● **Problem requirements**
Copy out the listing that follows, exactly, without its pictures.

[Opening Dataset content section]

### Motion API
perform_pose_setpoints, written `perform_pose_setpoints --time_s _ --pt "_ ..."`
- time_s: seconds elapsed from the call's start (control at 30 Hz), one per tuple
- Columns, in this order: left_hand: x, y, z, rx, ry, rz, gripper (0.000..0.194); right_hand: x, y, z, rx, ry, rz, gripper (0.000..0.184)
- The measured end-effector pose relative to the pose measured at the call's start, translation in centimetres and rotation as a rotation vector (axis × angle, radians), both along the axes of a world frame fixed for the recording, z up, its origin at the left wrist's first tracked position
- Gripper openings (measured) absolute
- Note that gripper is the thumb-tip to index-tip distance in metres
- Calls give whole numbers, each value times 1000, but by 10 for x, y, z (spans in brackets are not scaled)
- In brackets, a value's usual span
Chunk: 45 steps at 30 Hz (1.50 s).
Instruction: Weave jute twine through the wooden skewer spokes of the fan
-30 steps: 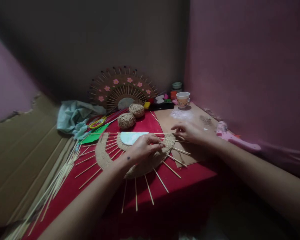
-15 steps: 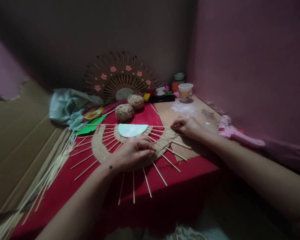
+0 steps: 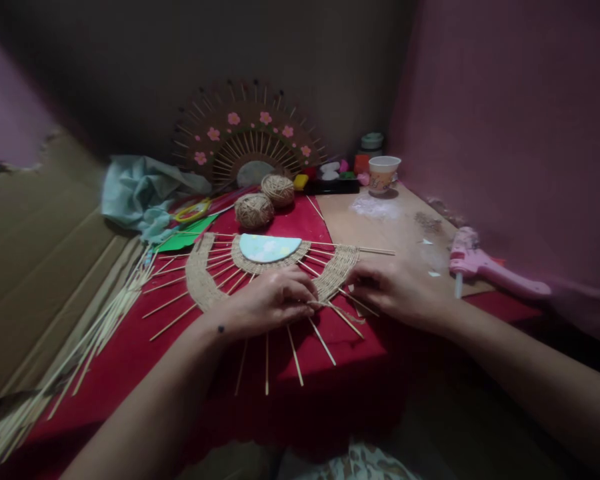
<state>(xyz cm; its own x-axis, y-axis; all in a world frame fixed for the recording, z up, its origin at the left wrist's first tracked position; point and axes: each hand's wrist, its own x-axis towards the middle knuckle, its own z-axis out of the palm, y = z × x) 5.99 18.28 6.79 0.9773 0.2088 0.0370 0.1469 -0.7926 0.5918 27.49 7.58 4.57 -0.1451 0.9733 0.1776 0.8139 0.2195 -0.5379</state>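
A half-round frame of thin sticks lies on the red cloth. A light blue half-disc (image 3: 270, 247) sits at its centre, and an outer band of woven twine (image 3: 199, 273) crosses the sticks. My left hand (image 3: 275, 300) rests over the lower part of the band, thumb and fingers pinched on a strand of twine (image 3: 347, 315) whose loose end trails right. My right hand (image 3: 405, 293) is closed at the band's right edge, its fingertips against the outer stick ends (image 3: 367, 307). What those fingers grip is hidden.
Two twine balls (image 3: 254, 211) sit behind the frame, before a flowered stick fan (image 3: 247, 137). A paper cup (image 3: 383, 177) and a pink glue gun (image 3: 500, 267) are on the right. Loose sticks (image 3: 110, 320), green sheet (image 3: 187, 237) and pale cloth (image 3: 140, 193) lie left.
My right hand has moved down along the band's right edge, from its top corner to the lower stick ends. My left hand stays on the band. The view has shifted slightly.
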Motion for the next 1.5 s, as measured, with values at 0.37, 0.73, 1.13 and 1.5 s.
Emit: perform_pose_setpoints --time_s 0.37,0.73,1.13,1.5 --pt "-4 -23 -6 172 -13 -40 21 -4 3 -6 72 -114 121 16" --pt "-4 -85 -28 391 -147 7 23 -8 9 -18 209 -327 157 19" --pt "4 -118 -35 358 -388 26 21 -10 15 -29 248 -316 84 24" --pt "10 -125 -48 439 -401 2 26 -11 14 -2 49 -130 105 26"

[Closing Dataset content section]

● **Solution**
### Motion API
perform_pose_setpoints, written `perform_pose_setpoints --time_s _ --pt "_ ..."`
- time_s: seconds elapsed from the call's start (control at 30 Hz), one per tuple
- Columns, in this order: left_hand: x, y, z, rx, ry, rz, gripper (0.000..0.194); right_hand: x, y, z, rx, ry, rz, gripper (0.000..0.184)
- The measured end-effector pose relative to the pose measured at the call's start, translation in centimetres and rotation as a rotation vector (axis × angle, radians), both along the axes of a world frame fixed for the recording, z up, its origin at the left wrist's first tracked position
- Gripper openings (measured) absolute
- Note that gripper is the thumb-tip to index-tip distance in metres
- Calls give whole numbers, each value times 1000, but by 10 for x, y, z (spans in brackets are not scaled)
- In brackets, a value's usual span
Chunk: 45 steps at 30 Hz (1.50 s).
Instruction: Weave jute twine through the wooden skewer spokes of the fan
-30 steps: 
-15 steps: 
+0 steps: 
<state>(xyz cm; its own x-axis, y-axis; all in a world frame fixed for the recording, z up, its origin at the left wrist's first tracked position; point and axes: each hand's wrist, its own x-axis towards the middle knuckle, its own z-axis out of the palm, y = z × x) 5.99 18.28 6.79 0.9773 0.2088 0.0370 0.1469 -0.7926 0.5918 27.49 7.58 4.57 -0.1451 0.9733 0.1776 0.8139 0.2195 -0.5379</state>
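A half-round frame of thin sticks lies on the red cloth. A light blue half-disc (image 3: 270, 247) sits at its centre, and an outer band of woven twine (image 3: 199, 273) crosses the sticks. My left hand (image 3: 275, 300) rests over the lower part of the band, thumb and fingers pinched on a strand of twine (image 3: 347, 315) whose loose end trails right. My right hand (image 3: 405, 293) is closed at the band's right edge, its fingertips against the outer stick ends (image 3: 367, 307). What those fingers grip is hidden.
Two twine balls (image 3: 254, 211) sit behind the frame, before a flowered stick fan (image 3: 247, 137). A paper cup (image 3: 383, 177) and a pink glue gun (image 3: 500, 267) are on the right. Loose sticks (image 3: 110, 320), green sheet (image 3: 187, 237) and pale cloth (image 3: 140, 193) lie left.
My right hand has moved down along the band's right edge, from its top corner to the lower stick ends. My left hand stays on the band. The view has shifted slightly.
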Motion for the next 1.5 s, as measured, with values at 0.37, 0.73, 1.13 and 1.5 s.
Emit: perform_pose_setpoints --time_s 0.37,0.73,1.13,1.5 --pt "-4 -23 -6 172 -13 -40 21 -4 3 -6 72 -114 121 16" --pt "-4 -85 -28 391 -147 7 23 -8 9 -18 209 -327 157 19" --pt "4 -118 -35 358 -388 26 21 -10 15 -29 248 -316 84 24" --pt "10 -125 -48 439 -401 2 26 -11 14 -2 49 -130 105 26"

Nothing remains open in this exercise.